In praise of cultural appropriation

Jay Garfield, Bryan Van Norden, and most of my colleagues here on the Indian Philosophy Blog are shamelessly committing massive acts of cultural appropriation. Perhaps I am too. And that’s a wonderful thing.

The concept of “cultural appropriation” has gained massive popularity over the past several years, in this time of renewed radicalism on the left and right. It refers to the phenomenon of people from one culture taking up or making use of ideas or practices from another culture. What startles me is that those who use the concept typically treat such cultural borrowing as a bad thing. A typical example of the idea of “cultural appropriation” was a 2019 tweet by Kassy Cho proclaiming: “friendly reminder that you don’t get to celebrate lunar new year unless you’re literally from a country that does or if you are invited by someone who is from a country that does”.

So why don’t you “get to” celebrate lunar new year? What is so wrong with “cultural appropriation”? The most commonly cited definition of cultural appropriation, from Susan Scafidi, is “Taking intellectual property, traditional knowledge, cultural expressions, or artefacts from someone else’s culture without permission.” The caveat is bizarre. How can “a culture” give permission? Do you just need the permission of one person from that culture? If so, when there are thousands or more of such people, there is nearly always someone happy to “give permission” – often someone like me who believes permission shouldn’t be necessary in the first place – so the idea of cultural appropriation disappears entirely. (Andy Wang brilliantly responded to Cho’s tweet by declaring “I hereby formally invite everyone to celebrate lunar new year”.)

Or, conversely, does the entire culture need to get together, form some sort of legal entity that does not yet exist, and provide the culture’s official seal of approval? Since such a seal doesn’t exist and that there is therefore no way for “a culture” to get together and give permission, such a view effectively means that all “taking intellectual property, traditional knowledge, cultural expressions, or artefacts from someone else’s culture” is wrong. So the medieval Muslims should not have “taken” Aristotle from the Greeks, the Chinese should not have “taken” Buddhism from India, modern Indians should not have “taken” cricket and afternoon tea from the English. For that matter, we’d all better stop listening to the Beatles – and the Clash and U2 and Nirvana and the White Stripes and Imagine Dragons and every other white act that “took” the African-American art form of rock’n’roll.

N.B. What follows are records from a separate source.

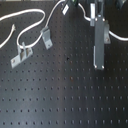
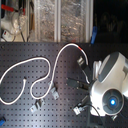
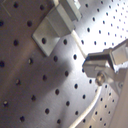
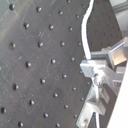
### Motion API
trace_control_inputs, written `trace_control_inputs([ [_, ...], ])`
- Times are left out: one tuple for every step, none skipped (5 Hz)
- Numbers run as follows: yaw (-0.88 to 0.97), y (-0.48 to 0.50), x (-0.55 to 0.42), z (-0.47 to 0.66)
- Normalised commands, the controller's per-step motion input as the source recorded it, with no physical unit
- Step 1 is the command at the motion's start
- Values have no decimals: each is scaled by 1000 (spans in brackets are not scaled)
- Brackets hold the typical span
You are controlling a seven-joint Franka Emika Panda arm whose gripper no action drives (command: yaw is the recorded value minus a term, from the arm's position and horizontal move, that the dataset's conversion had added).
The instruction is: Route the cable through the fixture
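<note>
The white cable (image 2: 30, 65) snakes over the black pegboard in loops, and its red-orange band (image 2: 80, 48) lies near my gripper (image 2: 83, 62). In both wrist views the cable (image 4: 87, 30) runs straight into the metal fingertips (image 4: 98, 70), so the gripper (image 3: 102, 75) looks shut on the cable (image 3: 92, 107). A grey bracket fixture (image 3: 54, 27) is bolted close by in the first wrist view. In the first exterior view the gripper (image 1: 99, 25) hangs at the upper right, with two grey brackets (image 1: 45, 36) (image 1: 22, 54) to the first exterior view's left.
A tall grey upright piece (image 1: 100, 47) stands below the gripper in the first exterior view. Another small bracket (image 2: 77, 109) sits near the white arm body (image 2: 111, 85). Clear storage bins (image 2: 60, 20) line the far edge of the pegboard.
</note>
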Motion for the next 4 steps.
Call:
trace_control_inputs([
  [0, 55, 8, 287],
  [-26, -9, 13, 40],
  [0, 0, 0, 23],
  [-3, -3, 69, 445],
])
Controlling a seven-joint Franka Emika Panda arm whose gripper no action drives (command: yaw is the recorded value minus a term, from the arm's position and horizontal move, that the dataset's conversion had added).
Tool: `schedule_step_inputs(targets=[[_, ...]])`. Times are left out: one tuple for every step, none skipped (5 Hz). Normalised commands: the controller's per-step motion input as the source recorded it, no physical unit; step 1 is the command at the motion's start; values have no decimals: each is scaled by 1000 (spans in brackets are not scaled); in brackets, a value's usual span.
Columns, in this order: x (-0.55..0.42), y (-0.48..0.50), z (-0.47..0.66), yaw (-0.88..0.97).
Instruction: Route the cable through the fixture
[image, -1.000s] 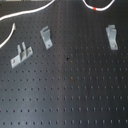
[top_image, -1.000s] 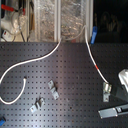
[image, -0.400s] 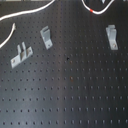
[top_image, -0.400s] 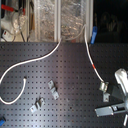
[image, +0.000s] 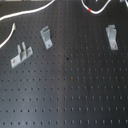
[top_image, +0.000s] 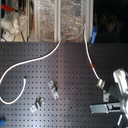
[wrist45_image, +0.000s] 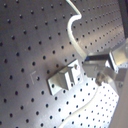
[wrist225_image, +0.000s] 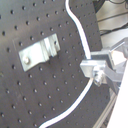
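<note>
Black perforated bench (image: 75, 95); fingers (wrist225_image: 95, 70) are clamping the cable (wrist225_image: 80, 30) just beside the fixture (wrist225_image: 40, 51). Routing step underway; next, judged: lowering cable into the tab's slot.

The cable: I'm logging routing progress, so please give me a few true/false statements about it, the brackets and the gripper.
1. The cable has a red band around it. True.
2. The cable is threaded through the slot of the fixture. False: in the second wrist view it runs beside the fixture, apart from it.
3. In the first exterior view, three grey brackets stand on the pegboard: the fixture, a similar bracket and a two-prong bracket. True.
4. The gripper is open and empty. False: it appears shut on the cable.
</note>
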Motion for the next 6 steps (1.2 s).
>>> schedule_step_inputs(targets=[[-53, -13, 26, 0], [-216, -49, 96, -491], [-194, -21, 75, 0], [-189, 1, 65, 340], [-138, -44, 35, 703], [-121, -32, 47, 803]])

All of this should suggest why there is something off about the very idea of knowledge or cultural expressions being “taken from” another culture. The very idea of treating cultural expressions as a culture’s property, which can be taken, seems to extend the capitalist logic of private property into ever further spheres: to use the currently popular jargon, this idea seems a quintessentially neoliberal one. As good capitalists, we all know everything comes down to private property, and private property must be respected. Learning from other cultures is a form of stealing, just like progressive taxation and sharing PDF articles. When did leftists start thinking that this was an idea they wanted to embrace?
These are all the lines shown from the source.